— ACTIVITY —
In the material below, some lines may hold the word "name"; state how many do, giving only the number.

(DATA)

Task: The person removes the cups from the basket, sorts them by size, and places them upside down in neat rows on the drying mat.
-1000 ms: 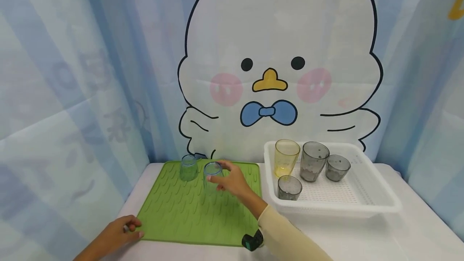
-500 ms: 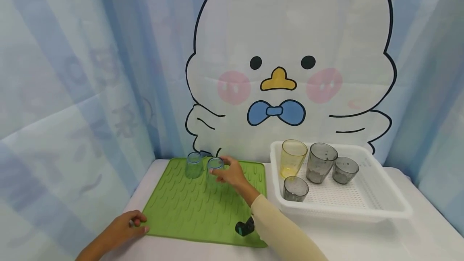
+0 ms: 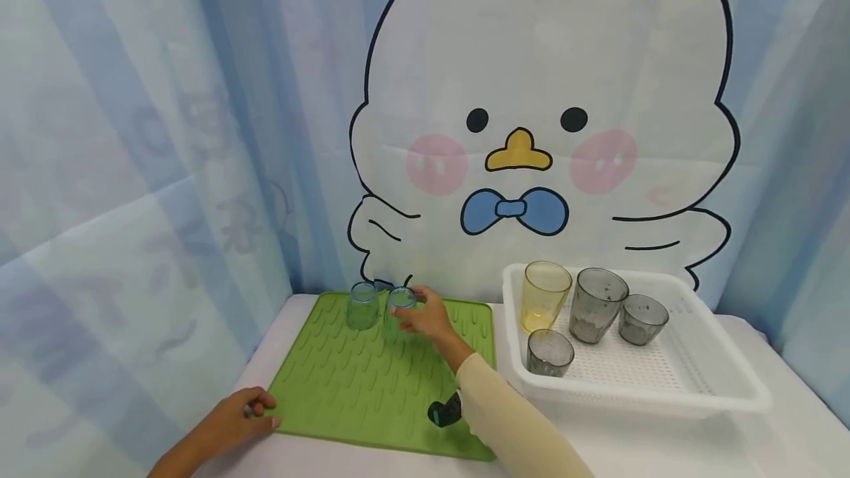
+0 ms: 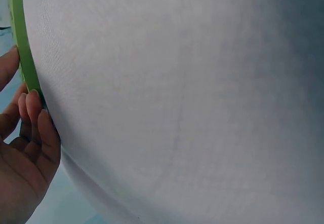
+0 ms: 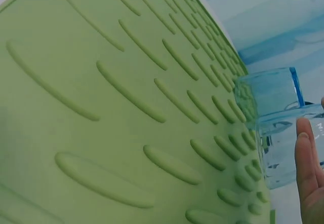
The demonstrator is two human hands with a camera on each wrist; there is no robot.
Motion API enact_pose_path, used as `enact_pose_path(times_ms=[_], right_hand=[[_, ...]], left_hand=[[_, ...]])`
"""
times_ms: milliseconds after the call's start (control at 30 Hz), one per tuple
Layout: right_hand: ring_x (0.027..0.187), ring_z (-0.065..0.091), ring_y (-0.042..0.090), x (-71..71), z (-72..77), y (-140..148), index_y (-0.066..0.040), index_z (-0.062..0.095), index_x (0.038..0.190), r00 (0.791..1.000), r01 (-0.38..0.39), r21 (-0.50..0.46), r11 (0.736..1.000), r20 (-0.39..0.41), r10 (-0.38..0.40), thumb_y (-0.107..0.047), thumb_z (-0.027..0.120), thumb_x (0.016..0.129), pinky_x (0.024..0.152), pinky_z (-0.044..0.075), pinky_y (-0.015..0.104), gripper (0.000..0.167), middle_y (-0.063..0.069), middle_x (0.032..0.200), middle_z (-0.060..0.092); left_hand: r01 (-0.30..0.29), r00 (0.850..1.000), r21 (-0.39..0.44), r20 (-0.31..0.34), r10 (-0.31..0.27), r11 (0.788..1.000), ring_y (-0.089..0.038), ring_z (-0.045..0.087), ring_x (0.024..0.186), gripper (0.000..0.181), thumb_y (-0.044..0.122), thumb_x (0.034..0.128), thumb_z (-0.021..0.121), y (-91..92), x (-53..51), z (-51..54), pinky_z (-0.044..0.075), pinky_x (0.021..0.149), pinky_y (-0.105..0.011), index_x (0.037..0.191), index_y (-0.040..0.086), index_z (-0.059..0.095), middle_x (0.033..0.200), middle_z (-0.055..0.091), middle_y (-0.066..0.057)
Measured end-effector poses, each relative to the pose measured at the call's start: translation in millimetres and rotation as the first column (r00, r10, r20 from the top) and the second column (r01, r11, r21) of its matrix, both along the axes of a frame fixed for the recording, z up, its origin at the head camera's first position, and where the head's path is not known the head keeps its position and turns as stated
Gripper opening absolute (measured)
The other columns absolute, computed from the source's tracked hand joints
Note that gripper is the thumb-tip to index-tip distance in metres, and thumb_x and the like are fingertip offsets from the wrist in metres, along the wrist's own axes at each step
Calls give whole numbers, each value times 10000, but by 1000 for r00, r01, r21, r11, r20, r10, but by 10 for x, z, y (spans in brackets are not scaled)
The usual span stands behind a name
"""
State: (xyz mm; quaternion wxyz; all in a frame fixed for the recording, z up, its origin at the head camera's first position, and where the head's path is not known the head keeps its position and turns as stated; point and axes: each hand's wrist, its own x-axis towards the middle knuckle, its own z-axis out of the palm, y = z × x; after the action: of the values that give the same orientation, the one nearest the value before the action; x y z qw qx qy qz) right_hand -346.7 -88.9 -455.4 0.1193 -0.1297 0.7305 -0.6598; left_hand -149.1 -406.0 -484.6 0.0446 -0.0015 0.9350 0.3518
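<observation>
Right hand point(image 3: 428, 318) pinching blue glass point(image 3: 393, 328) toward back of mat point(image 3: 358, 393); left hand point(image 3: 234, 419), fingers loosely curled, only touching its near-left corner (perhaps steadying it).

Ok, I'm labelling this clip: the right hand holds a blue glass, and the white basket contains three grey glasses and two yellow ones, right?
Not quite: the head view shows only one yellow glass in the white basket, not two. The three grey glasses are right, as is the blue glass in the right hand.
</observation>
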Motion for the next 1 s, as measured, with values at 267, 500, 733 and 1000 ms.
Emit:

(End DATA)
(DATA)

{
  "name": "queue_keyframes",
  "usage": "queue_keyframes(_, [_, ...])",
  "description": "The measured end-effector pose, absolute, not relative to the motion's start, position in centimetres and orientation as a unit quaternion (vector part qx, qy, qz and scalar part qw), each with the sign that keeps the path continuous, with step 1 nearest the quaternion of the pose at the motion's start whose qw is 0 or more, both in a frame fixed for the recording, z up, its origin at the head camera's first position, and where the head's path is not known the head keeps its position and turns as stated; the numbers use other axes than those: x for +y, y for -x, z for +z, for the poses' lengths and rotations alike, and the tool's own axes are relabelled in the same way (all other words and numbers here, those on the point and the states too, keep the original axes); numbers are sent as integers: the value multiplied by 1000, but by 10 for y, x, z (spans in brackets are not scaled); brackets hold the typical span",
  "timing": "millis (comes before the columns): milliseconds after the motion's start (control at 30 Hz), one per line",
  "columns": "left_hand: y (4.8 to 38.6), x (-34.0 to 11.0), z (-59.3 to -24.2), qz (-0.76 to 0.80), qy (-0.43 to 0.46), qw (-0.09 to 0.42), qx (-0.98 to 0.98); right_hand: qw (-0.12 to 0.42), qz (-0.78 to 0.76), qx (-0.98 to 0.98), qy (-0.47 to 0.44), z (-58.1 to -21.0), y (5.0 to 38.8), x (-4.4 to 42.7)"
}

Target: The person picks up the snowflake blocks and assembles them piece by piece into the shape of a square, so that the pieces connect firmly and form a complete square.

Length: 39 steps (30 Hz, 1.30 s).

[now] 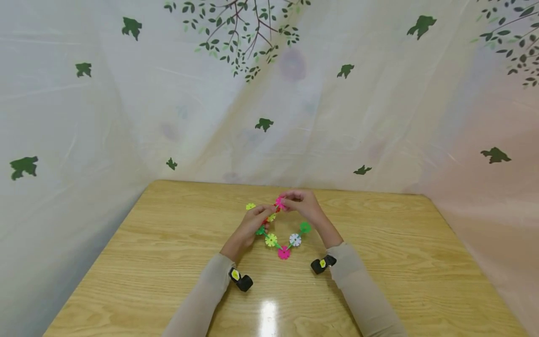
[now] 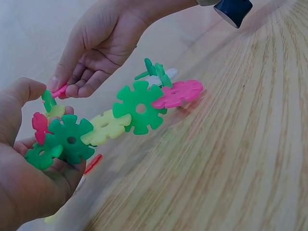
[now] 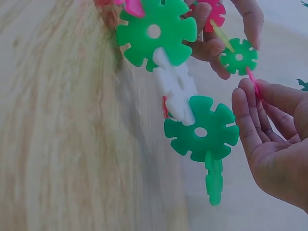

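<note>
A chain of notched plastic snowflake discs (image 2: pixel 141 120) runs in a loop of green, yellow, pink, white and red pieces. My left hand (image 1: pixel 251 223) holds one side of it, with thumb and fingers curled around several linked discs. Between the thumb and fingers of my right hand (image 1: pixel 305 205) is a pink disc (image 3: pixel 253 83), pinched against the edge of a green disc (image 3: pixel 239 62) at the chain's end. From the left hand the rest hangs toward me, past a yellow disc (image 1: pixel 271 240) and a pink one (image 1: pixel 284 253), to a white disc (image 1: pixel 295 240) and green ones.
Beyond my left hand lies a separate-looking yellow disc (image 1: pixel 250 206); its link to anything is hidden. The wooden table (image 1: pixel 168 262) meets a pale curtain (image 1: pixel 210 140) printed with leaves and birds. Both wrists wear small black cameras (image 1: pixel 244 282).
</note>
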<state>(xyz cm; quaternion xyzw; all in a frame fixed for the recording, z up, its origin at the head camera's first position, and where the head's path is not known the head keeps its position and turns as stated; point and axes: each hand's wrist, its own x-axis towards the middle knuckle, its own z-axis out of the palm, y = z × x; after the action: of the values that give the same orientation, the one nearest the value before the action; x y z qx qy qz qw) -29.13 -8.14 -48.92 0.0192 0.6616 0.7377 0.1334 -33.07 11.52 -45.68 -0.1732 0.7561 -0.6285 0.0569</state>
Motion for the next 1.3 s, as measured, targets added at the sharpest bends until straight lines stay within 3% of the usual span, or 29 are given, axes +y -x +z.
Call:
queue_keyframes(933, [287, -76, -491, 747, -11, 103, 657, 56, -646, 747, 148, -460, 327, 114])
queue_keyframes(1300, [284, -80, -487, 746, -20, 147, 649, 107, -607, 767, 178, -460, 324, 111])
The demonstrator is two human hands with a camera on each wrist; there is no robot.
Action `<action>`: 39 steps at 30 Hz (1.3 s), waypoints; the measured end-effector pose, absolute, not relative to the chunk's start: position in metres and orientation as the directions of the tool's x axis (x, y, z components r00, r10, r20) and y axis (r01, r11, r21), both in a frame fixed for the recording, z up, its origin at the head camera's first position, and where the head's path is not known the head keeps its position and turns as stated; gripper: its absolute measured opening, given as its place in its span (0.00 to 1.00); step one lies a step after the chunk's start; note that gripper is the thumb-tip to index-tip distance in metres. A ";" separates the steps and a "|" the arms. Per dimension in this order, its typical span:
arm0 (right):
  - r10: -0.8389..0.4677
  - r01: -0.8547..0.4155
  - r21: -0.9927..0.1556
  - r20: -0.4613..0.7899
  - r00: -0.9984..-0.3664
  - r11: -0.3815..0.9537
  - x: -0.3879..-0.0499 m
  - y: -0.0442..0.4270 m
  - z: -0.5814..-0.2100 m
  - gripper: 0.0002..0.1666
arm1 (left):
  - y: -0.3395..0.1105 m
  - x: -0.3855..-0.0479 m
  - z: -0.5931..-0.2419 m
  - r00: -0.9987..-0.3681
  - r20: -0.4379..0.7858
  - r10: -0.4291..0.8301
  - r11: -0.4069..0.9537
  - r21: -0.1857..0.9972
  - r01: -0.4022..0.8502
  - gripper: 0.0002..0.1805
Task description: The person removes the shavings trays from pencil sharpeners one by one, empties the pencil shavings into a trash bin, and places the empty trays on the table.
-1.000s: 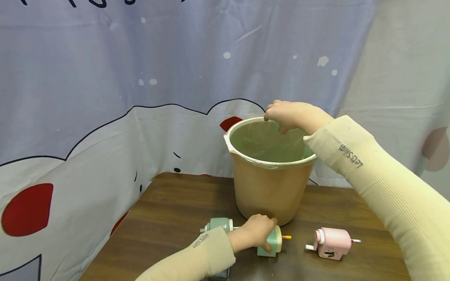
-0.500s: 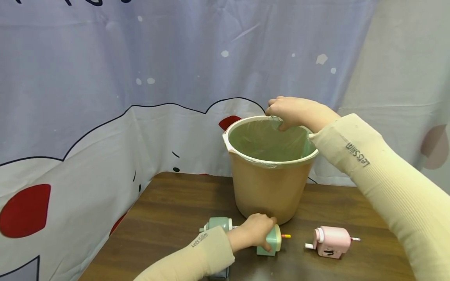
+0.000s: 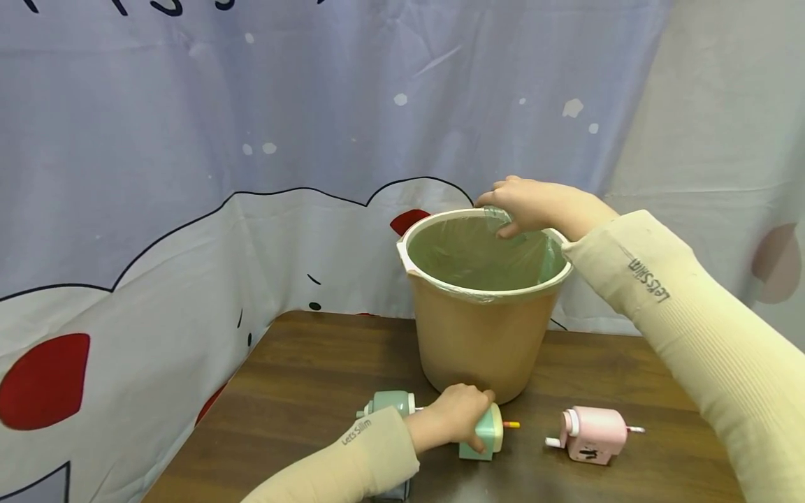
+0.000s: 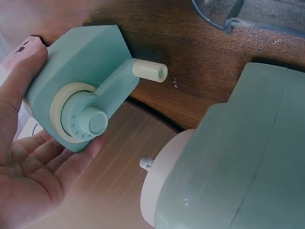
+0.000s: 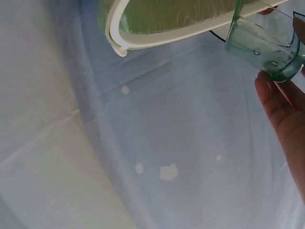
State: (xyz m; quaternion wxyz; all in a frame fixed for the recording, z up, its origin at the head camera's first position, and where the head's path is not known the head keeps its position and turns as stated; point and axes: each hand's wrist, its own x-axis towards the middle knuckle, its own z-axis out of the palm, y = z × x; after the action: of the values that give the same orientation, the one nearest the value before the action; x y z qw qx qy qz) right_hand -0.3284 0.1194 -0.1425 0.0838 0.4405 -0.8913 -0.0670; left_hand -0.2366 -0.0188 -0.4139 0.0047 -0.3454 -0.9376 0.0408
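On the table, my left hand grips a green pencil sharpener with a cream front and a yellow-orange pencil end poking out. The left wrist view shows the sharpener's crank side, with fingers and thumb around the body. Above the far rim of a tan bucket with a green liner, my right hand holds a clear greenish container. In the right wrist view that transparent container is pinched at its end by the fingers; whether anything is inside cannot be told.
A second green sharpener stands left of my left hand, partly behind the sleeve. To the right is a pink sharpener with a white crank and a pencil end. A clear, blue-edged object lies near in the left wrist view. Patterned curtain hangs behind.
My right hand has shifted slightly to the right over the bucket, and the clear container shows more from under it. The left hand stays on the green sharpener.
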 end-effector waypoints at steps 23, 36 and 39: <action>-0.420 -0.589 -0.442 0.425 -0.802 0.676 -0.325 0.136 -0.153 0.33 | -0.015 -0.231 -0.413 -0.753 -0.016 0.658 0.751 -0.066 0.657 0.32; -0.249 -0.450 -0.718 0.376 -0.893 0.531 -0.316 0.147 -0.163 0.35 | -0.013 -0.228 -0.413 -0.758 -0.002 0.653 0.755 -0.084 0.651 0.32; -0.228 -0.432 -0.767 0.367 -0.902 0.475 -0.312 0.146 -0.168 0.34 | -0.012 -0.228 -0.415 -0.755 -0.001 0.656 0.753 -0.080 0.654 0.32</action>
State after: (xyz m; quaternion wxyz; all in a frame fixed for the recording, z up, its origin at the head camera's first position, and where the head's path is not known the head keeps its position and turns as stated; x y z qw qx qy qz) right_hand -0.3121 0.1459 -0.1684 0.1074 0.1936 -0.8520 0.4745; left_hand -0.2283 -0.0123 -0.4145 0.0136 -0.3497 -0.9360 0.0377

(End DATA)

— EXERCISE RESULT —
2